**EXERCISE INSTRUCTIONS**
Starting at the top of the entries, restate word for word each line up to and including the one with "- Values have".

────────────────────

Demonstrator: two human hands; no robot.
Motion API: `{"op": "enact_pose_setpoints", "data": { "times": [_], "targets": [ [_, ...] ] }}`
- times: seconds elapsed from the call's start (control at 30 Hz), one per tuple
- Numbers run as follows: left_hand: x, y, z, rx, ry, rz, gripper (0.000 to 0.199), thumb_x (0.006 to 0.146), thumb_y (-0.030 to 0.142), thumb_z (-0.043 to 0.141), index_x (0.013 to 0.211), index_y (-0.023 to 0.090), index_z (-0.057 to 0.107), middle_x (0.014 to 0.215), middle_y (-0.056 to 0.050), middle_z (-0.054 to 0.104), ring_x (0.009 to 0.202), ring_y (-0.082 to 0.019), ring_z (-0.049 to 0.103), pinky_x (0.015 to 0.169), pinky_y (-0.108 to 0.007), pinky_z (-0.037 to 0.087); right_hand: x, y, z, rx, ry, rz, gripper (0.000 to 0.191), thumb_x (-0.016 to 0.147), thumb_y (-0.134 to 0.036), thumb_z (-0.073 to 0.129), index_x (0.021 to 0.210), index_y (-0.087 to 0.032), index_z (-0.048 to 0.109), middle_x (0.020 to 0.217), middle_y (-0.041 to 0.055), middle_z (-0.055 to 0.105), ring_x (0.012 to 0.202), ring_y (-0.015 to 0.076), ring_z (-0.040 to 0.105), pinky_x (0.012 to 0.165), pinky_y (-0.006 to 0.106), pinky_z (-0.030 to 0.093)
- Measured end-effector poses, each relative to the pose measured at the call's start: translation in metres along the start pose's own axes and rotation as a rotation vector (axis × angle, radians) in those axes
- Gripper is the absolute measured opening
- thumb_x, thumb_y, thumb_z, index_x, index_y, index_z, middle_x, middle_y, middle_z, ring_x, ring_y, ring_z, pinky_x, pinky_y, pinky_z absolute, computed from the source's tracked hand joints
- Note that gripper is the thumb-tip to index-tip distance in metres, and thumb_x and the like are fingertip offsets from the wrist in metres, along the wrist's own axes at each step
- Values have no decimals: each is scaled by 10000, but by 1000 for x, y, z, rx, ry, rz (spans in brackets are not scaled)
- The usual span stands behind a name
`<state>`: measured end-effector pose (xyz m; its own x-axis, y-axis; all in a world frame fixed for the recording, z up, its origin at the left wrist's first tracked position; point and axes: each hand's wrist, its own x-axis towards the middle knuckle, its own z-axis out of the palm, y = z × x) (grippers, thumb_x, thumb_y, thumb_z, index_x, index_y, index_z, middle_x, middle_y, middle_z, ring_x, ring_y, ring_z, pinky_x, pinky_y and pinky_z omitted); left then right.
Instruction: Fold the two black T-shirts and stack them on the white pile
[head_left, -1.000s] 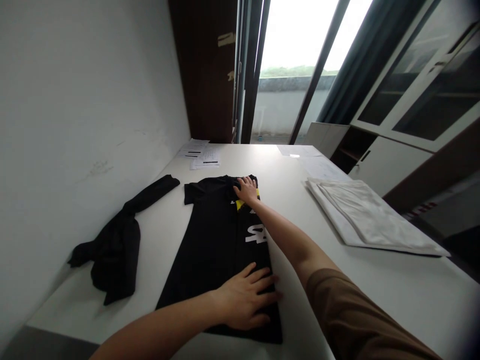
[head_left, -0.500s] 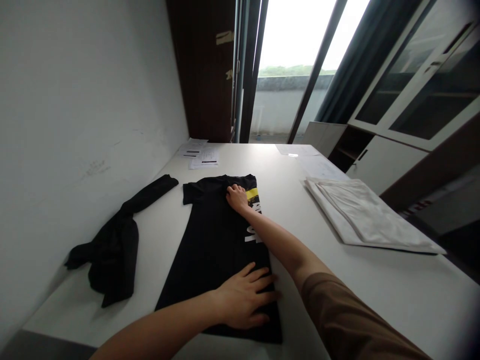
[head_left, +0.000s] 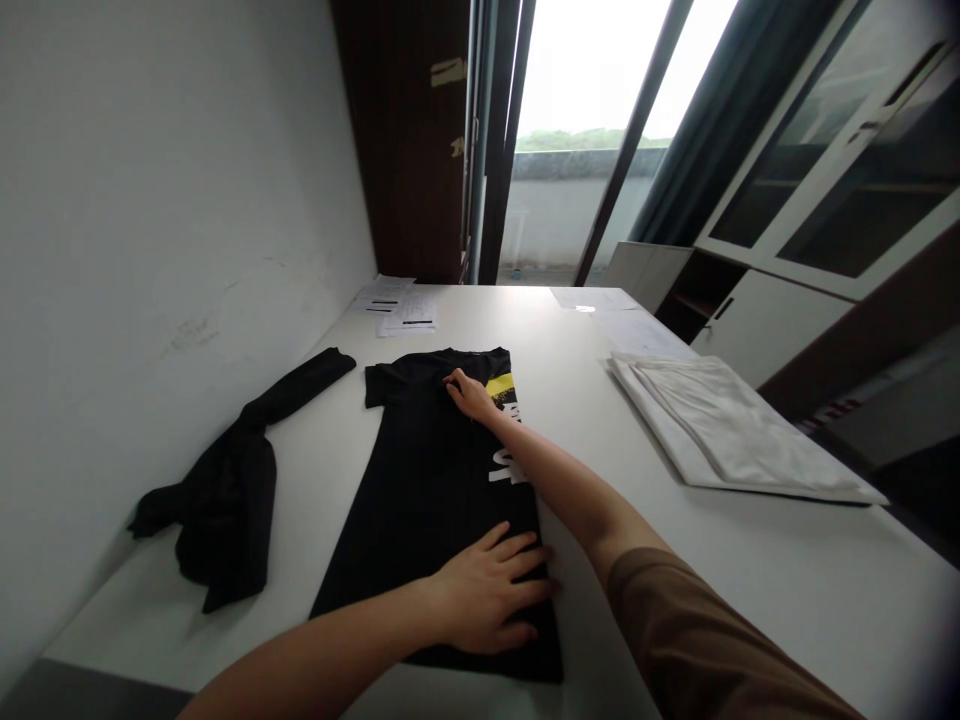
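Observation:
A black shirt (head_left: 405,480) with a yellow band and white lettering lies on the white table, its collar end away from me and one short sleeve out to the left. My left hand (head_left: 491,592) rests flat on the lower part of the shirt, fingers spread toward its right edge. Near the collar, my right hand (head_left: 471,394) pinches the shirt's black fabric between thumb and fingers. Left of the shirt, a crumpled black garment (head_left: 232,490) with a long sleeve lies beside the wall, touched by neither hand.
Folded white cloth (head_left: 735,425) lies on the right side of the white table (head_left: 592,400). Papers (head_left: 409,310) are at the far left corner, and more sheets (head_left: 637,325) at the far right. A wall (head_left: 187,200) borders the left side.
My right hand has shifted slightly left on the shirt, and its fingers have drawn together on the fabric. My left hand has stayed in place.

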<state>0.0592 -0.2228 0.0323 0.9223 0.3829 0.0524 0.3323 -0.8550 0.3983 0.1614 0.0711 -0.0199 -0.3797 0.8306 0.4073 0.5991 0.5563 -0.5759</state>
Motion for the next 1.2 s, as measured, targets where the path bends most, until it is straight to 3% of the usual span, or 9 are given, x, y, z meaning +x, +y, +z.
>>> {"op": "enact_pose_setpoints", "data": {
  "times": [0.2,0.33,0.47,0.6,0.73,0.9,1.0,1.07,1.2],
  "targets": [
    [0,1,-1,3,-5,3,584,1013,465,507,1545,241,418,1653,-108,320,1535,-318,255,1239,-576,208,7,6,-2,81,-10,118,273,1006,-438,463,1092,-258,649,1122,16,737,1016,213,684,908,321,516],
    [0,1,-2,0,-13,-4,592,1014,463,501,1555,242,407,1658,-112,309,1538,-324,247,1238,-579,203,27,19,-3,158,-33,231,396,1011,-277,343,1062,-235,733,1092,12,751,1021,194,685,932,316,526],
    [0,0,-3,-2,-17,-3,596,1019,473,494,1560,242,401,1662,-107,303,1540,-323,241,1241,-577,197,36,33,-6,59,-196,143,412,925,-156,433,1192,-246,734,1250,14,714,1179,204,644,1043,364,489],
    [1,-1,0,-1,-16,-1,596,1019,488,494,1558,249,403,1664,-90,302,1541,-318,239,1244,-567,192,29,42,-1,-207,-286,-3,514,950,-340,594,1454,-240,577,1566,77,465,1481,260,370,1226,449,267],
    [1,-2,3,4,-14,-8,587,1023,498,486,1553,257,411,1664,-79,304,1545,-311,229,1252,-558,171,29,44,9,-346,-312,44,618,1003,-549,509,1558,-285,440,1654,79,311,1543,282,228,1251,509,144],
    [0,-2,2,-5,-20,-2,584,1031,505,467,1552,247,413,1670,-85,289,1548,-312,221,1254,-564,156,42,48,-1,-317,-385,95,612,967,-617,543,1514,-343,503,1625,45,379,1529,308,257,1238,512,174],
    [1,-1,1,-4,-9,-4,582,1033,499,462,1554,245,407,1672,-88,283,1549,-313,218,1252,-568,159,41,66,-18,-334,-282,150,554,1027,-578,430,1509,-318,517,1567,69,464,1491,309,329,1224,520,210],
    [1,-1,0,-2,-5,0,588,1032,492,468,1560,245,397,1673,-88,280,1549,-314,217,1251,-566,161,34,82,-28,-414,-205,235,604,1042,-579,363,1561,-280,443,1610,90,395,1516,314,270,1228,540,179],
    [1,0,-2,9,-18,1,592,1034,476,465,1573,246,380,1674,-91,276,1549,-320,215,1250,-565,166,21,101,-35,-519,-238,360,702,1025,-646,309,1612,-262,337,1699,83,176,1559,329,120,1232,546,140]
  ]
}}
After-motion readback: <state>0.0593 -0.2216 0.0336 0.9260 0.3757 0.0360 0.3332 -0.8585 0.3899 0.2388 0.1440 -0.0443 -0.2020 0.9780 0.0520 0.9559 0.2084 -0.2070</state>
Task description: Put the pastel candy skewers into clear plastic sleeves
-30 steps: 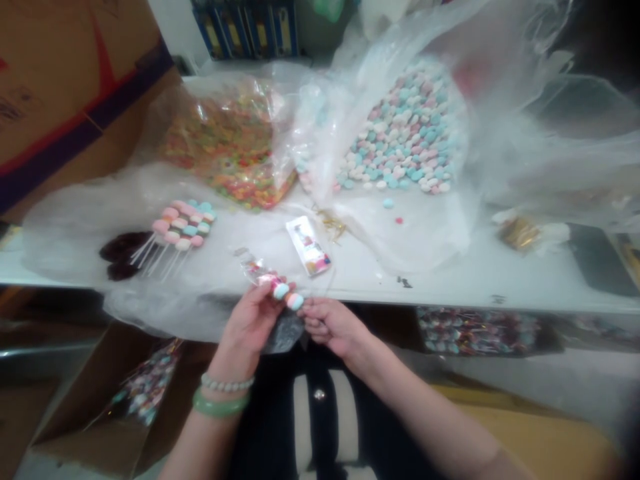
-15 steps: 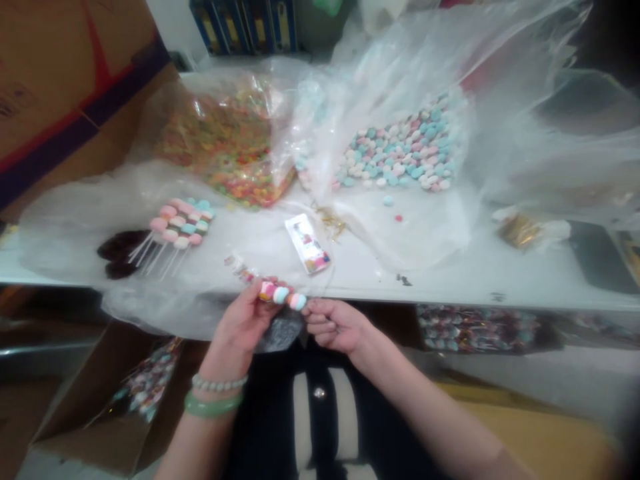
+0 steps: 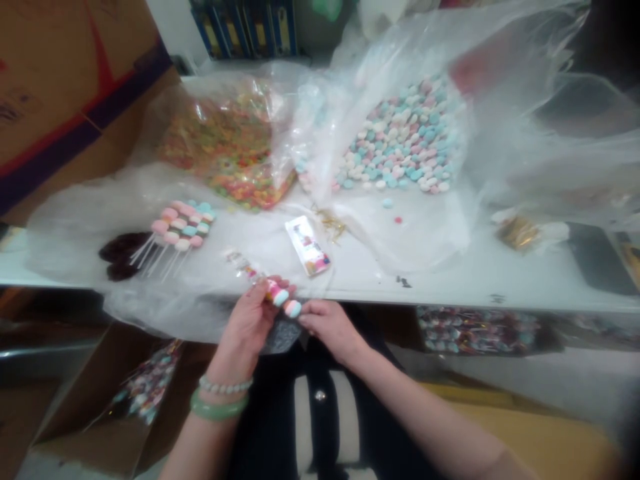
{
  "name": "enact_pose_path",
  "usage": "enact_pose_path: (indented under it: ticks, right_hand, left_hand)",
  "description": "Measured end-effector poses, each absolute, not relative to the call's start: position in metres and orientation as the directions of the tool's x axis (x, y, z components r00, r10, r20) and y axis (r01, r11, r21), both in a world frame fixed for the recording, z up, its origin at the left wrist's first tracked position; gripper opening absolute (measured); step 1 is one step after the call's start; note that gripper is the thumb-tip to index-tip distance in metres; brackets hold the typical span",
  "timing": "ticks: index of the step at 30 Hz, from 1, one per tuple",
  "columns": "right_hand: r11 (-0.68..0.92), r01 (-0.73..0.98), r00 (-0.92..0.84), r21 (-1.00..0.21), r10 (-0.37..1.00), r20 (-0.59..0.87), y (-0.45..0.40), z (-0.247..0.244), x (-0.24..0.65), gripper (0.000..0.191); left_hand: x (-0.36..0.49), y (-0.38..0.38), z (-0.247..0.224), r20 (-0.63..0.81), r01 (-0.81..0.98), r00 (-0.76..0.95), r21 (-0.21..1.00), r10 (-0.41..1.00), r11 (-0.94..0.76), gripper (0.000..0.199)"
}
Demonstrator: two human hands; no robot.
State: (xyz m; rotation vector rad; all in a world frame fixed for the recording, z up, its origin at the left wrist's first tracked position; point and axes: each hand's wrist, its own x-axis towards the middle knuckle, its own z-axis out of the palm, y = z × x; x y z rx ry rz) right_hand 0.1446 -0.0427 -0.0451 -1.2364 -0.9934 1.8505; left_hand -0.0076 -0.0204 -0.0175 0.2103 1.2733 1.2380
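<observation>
My left hand [image 3: 254, 313] is closed around a marshmallow skewer [image 3: 280, 297] with pink, white and pale blue pieces. A clear printed wrapper [image 3: 240, 263] stretches up and left from its fingers. The skewer slants down to the right at the table's front edge. At its lower end, the fingers of my right hand [image 3: 327, 325] are pinched together against the last marshmallow; the stick there is hidden. Just beyond the hands lies a white printed packet of labels or cards [image 3: 307, 245]. Several finished marshmallow skewers [image 3: 183, 225] with white sticks lie to the left.
Behind are a bag of orange-green gummies [image 3: 225, 147] and an open bag of pastel marshmallows [image 3: 405, 140]. Gold twist ties [image 3: 330, 225] lie mid-table, with a gold bundle [image 3: 520, 232] at right. A large carton [image 3: 65, 87] stands left; an open box [image 3: 100, 413] of skewers is below.
My left hand has shifted slightly right, and the skewer now tilts more steeply downward. My right hand has moved a little left, its fingers still at the skewer's lower end.
</observation>
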Motion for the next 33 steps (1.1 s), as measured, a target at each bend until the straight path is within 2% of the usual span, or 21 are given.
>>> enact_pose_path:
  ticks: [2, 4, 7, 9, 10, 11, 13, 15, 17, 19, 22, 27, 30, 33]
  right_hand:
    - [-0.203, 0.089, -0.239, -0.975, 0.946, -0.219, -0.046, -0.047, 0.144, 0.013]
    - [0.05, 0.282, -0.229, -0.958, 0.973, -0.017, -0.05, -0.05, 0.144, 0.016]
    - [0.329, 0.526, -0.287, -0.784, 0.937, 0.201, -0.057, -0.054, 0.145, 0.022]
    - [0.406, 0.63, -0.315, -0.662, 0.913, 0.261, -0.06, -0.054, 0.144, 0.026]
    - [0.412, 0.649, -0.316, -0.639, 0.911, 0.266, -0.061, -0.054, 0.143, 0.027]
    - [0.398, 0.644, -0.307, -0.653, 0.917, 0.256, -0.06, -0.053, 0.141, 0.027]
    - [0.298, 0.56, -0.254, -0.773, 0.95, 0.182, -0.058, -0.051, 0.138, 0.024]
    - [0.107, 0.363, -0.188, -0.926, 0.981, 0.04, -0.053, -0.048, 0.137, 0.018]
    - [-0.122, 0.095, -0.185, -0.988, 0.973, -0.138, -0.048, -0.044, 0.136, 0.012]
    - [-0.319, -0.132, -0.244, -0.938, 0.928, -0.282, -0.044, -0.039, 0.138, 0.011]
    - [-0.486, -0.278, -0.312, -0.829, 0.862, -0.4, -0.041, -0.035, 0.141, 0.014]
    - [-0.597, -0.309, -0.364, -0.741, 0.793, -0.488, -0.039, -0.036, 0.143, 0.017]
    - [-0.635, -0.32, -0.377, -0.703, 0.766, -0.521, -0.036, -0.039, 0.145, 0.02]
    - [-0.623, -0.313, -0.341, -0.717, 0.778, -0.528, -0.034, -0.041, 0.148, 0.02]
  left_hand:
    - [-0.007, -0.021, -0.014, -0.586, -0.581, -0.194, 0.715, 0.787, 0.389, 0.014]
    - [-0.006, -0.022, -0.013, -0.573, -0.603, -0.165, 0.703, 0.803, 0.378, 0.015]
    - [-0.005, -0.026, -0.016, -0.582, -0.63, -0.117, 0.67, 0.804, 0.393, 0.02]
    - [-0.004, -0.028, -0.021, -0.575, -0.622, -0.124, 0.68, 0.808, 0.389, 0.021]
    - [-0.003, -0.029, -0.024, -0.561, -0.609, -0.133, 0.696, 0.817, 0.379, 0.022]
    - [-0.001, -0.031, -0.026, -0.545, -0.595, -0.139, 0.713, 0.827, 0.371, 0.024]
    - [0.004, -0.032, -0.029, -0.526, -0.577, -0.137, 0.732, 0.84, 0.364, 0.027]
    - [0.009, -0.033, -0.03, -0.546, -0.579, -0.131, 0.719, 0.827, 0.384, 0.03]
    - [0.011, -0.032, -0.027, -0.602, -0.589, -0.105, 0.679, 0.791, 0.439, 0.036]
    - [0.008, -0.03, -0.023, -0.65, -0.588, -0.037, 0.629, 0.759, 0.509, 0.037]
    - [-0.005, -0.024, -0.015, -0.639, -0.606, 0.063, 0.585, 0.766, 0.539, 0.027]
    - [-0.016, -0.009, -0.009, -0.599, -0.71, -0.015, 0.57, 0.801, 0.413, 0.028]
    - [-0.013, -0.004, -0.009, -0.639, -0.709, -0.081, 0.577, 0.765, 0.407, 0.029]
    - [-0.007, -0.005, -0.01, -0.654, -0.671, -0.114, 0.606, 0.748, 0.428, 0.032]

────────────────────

**RESULT**
Demonstrator: two human hands; no robot.
Motion API: `{"op": "enact_pose_setpoints", "data": { "times": [_], "targets": [ [_, ...] ] }}`
- times: seconds elapsed from the call's start (control at 30 Hz), one per tuple
- Numbers run as follows: left_hand: x, y, z, rx, ry, rz, gripper (0.000 to 0.199), thumb_x (0.006 to 0.146), thumb_y (-0.030 to 0.142), thumb_z (-0.043 to 0.141), index_x (0.013 to 0.211), index_y (-0.023 to 0.090), index_z (-0.057 to 0.107), middle_x (0.014 to 0.215), middle_y (-0.056 to 0.050), middle_z (-0.054 to 0.104), ring_x (0.009 to 0.202), ring_y (-0.082 to 0.019), ring_z (-0.049 to 0.103), pinky_x (0.015 to 0.169), pinky_y (-0.108 to 0.007), pinky_z (-0.037 to 0.087); right_hand: x, y, z, rx, ry, rz, gripper (0.000 to 0.191), thumb_x (-0.016 to 0.147), thumb_y (-0.134 to 0.036), thumb_z (-0.073 to 0.129), index_x (0.021 to 0.210), index_y (-0.087 to 0.032), index_z (-0.048 to 0.109), middle_x (0.020 to 0.217), middle_y (-0.041 to 0.055), middle_z (-0.055 to 0.105), ring_x (0.012 to 0.202), ring_y (-0.015 to 0.076), ring_z (-0.040 to 0.105), pinky_x (0.012 to 0.165), pinky_y (-0.006 to 0.106), pinky_z (-0.030 to 0.093)
- Measured end-effector poses, each relative to the pose measured at the call's start: translation in metres along the start pose's own axes and rotation as a rotation vector (axis × angle, radians) in those axes
- Gripper is the absolute measured opening
- thumb_x, thumb_y, thumb_z, index_x, index_y, index_z, middle_x, middle_y, middle_z, ring_x, ring_y, ring_z, pinky_x, pinky_y, pinky_z absolute, computed from the source's tracked hand joints
- Note that gripper is the thumb-tip to index-tip distance in metres, and thumb_x and the like are fingertip offsets from the wrist in metres, along the wrist's own axes at each step
- Values have no decimals: each is scaled by 10000, but by 1000 for x, y, z, rx, ry, rz (spans in brackets are not scaled)

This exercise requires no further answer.